Exercise goal:
Lines to restate from the data below: from the one containing "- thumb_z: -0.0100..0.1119" to the one containing "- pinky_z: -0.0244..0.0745", both included. Give them again exactly, and only them.

[Data segment — start]

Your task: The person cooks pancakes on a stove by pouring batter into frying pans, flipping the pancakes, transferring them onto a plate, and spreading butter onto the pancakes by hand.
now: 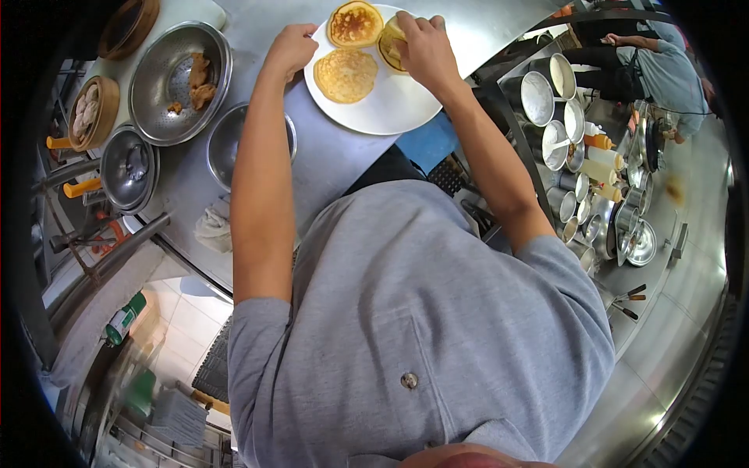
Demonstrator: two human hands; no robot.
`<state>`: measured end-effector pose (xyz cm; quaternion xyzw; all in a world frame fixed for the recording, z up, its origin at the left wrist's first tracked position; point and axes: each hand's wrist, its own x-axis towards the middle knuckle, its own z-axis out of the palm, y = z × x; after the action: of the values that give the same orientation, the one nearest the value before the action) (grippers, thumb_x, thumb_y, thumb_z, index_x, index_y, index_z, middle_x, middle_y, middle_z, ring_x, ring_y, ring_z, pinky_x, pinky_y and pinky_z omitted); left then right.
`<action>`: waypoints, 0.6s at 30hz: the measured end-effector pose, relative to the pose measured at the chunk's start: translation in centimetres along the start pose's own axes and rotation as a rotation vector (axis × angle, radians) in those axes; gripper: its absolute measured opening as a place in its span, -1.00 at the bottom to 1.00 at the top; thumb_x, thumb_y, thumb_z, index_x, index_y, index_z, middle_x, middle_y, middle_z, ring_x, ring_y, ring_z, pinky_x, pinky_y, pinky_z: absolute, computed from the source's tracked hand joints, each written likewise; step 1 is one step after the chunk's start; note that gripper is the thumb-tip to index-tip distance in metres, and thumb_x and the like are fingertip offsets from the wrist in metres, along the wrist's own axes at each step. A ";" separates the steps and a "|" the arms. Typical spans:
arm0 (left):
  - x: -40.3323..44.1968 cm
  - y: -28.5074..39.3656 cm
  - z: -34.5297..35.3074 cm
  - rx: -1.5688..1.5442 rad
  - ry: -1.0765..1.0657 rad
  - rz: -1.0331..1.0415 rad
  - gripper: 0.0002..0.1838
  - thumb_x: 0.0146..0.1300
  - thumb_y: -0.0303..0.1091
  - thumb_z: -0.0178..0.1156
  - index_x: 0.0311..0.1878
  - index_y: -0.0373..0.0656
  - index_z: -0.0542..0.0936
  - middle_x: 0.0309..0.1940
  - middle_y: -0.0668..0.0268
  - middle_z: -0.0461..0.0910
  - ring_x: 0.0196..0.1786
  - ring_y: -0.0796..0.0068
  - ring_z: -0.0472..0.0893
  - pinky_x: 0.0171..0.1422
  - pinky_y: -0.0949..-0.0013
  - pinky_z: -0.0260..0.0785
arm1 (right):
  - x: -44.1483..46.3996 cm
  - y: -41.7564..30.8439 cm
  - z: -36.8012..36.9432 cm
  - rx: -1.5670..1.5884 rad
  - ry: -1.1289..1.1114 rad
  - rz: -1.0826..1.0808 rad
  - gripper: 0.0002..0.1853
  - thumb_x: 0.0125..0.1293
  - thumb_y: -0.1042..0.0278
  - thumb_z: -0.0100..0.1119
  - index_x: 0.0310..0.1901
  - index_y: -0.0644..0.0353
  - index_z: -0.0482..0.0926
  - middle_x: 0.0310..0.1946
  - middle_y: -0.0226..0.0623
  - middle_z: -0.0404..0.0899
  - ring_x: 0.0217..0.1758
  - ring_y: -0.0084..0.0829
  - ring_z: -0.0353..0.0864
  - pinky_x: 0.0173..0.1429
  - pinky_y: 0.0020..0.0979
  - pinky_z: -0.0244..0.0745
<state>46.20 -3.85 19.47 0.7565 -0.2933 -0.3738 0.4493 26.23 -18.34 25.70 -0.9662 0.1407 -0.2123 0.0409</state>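
Observation:
A white plate lies on the steel counter with round browned pancakes on it. One dark-browned pancake is at the far side, and a paler pancake sits nearer me. My left hand is closed at the plate's left rim, its fingertips partly hidden. On the right side of the plate, my right hand has its fingers curled over a yellowish pancake, covering part of it.
Left of the plate are a perforated steel colander with brown fried pieces, a steel bowl, a bamboo steamer and a crumpled cloth. Steel pots and sauce bottles stand at right. Another person is at the far right.

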 end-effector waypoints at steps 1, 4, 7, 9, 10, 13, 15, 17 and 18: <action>-0.1 0.4 -0.1 -0.002 0.006 0.004 -0.61 0.14 -0.57 0.07 0.08 -0.35 0.54 -0.24 0.21 0.62 -0.27 0.49 0.56 -0.15 0.44 0.39 | 0.6 0.1 -0.2 -0.018 0.046 -0.020 -0.58 0.02 0.48 0.22 -0.02 0.21 0.42 -0.35 -0.07 0.57 -0.21 0.02 0.44 -0.12 -0.12 0.43; -0.8 0.6 -0.1 -0.039 0.028 -0.045 -0.61 0.13 -0.58 0.08 0.07 -0.35 0.55 -0.25 0.21 0.62 -0.26 0.49 0.56 -0.15 0.44 0.39 | 0.8 0.8 0.4 -0.085 -0.041 0.023 -0.56 0.01 0.48 0.24 -0.01 0.22 0.41 -0.36 -0.08 0.57 -0.20 0.00 0.44 -0.14 -0.13 0.43; -0.7 0.9 -0.2 0.040 0.036 -0.003 -0.61 0.12 -0.58 0.08 0.06 -0.36 0.55 -0.26 0.21 0.62 -0.27 0.49 0.56 -0.15 0.44 0.39 | 0.7 0.6 -0.8 -0.072 0.037 -0.011 -0.56 0.01 0.48 0.24 -0.01 0.23 0.41 -0.36 -0.08 0.56 -0.18 -0.01 0.43 -0.12 -0.14 0.42; -1.4 1.2 -0.2 0.036 0.060 -0.034 -0.63 0.12 -0.58 0.08 0.04 -0.36 0.56 -0.28 0.22 0.62 -0.29 0.51 0.55 -0.17 0.46 0.38 | 0.4 0.9 -0.7 -0.059 0.004 0.018 -0.54 0.04 0.49 0.24 0.04 0.19 0.40 -0.32 -0.08 0.56 -0.16 0.00 0.41 -0.07 -0.13 0.39; -1.1 0.7 -0.1 0.040 0.058 -0.034 -0.63 0.12 -0.58 0.08 0.04 -0.36 0.56 -0.28 0.22 0.62 -0.29 0.51 0.55 -0.17 0.46 0.38 | 0.0 1.0 -0.7 -0.050 -0.027 0.057 -0.51 0.07 0.49 0.23 0.09 0.15 0.39 -0.28 -0.08 0.55 -0.14 0.01 0.39 -0.01 -0.11 0.36; 0.1 -0.4 0.0 0.013 0.062 0.002 -0.63 0.12 -0.58 0.08 0.04 -0.36 0.56 -0.29 0.23 0.62 -0.30 0.51 0.55 -0.17 0.46 0.38 | -1.0 0.6 -1.2 -0.039 0.016 0.034 -0.51 0.07 0.51 0.22 0.09 0.15 0.38 -0.29 -0.07 0.55 -0.15 0.00 0.39 -0.01 -0.11 0.35; -0.4 -0.3 0.0 0.022 0.055 -0.024 -0.63 0.12 -0.58 0.08 0.04 -0.35 0.56 -0.28 0.23 0.63 -0.29 0.51 0.56 -0.16 0.46 0.38 | -1.7 0.0 -1.8 -0.063 0.006 0.044 -0.52 0.04 0.51 0.23 0.06 0.20 0.39 -0.32 -0.07 0.55 -0.17 0.00 0.40 -0.05 -0.13 0.37; -0.4 -0.2 -0.2 0.025 0.045 -0.012 -0.62 0.12 -0.59 0.07 0.05 -0.35 0.56 -0.28 0.23 0.63 -0.29 0.51 0.56 -0.16 0.46 0.39 | -2.5 -0.3 -1.6 -0.055 -0.067 0.082 -0.51 0.02 0.50 0.24 0.05 0.24 0.39 -0.33 -0.05 0.54 -0.17 0.01 0.40 -0.06 -0.14 0.37; -0.4 0.0 -0.1 0.025 0.034 -0.002 -0.62 0.12 -0.59 0.07 0.05 -0.34 0.56 -0.28 0.23 0.63 -0.29 0.51 0.57 -0.16 0.46 0.39 | -2.8 -0.2 -1.7 -0.058 -0.063 0.088 -0.51 0.02 0.50 0.24 0.05 0.24 0.39 -0.33 -0.05 0.54 -0.17 0.01 0.40 -0.06 -0.14 0.37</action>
<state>46.08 -3.44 19.61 0.7687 -0.2895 -0.3576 0.4443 23.12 -17.40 26.16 -0.9660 0.1880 -0.1754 0.0268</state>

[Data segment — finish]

Output for this task:
  - thumb_z: -0.0100..0.1119
  - index_x: 0.0310..0.1901
  - index_y: -0.0644..0.0353
  - index_z: -0.0482..0.0926
  - middle_x: 0.0310..0.1946
  - middle_y: -0.0226..0.0623
  - middle_z: -0.0404..0.0899
  - ring_x: 0.0217..0.1758
  - ring_y: -0.0084..0.0829
  - ring_z: -0.0353..0.0864
  - pinky_x: 0.0173..0.1429
  - pinky_y: 0.0020..0.0979
  - pinky_z: -0.0244..0.0745

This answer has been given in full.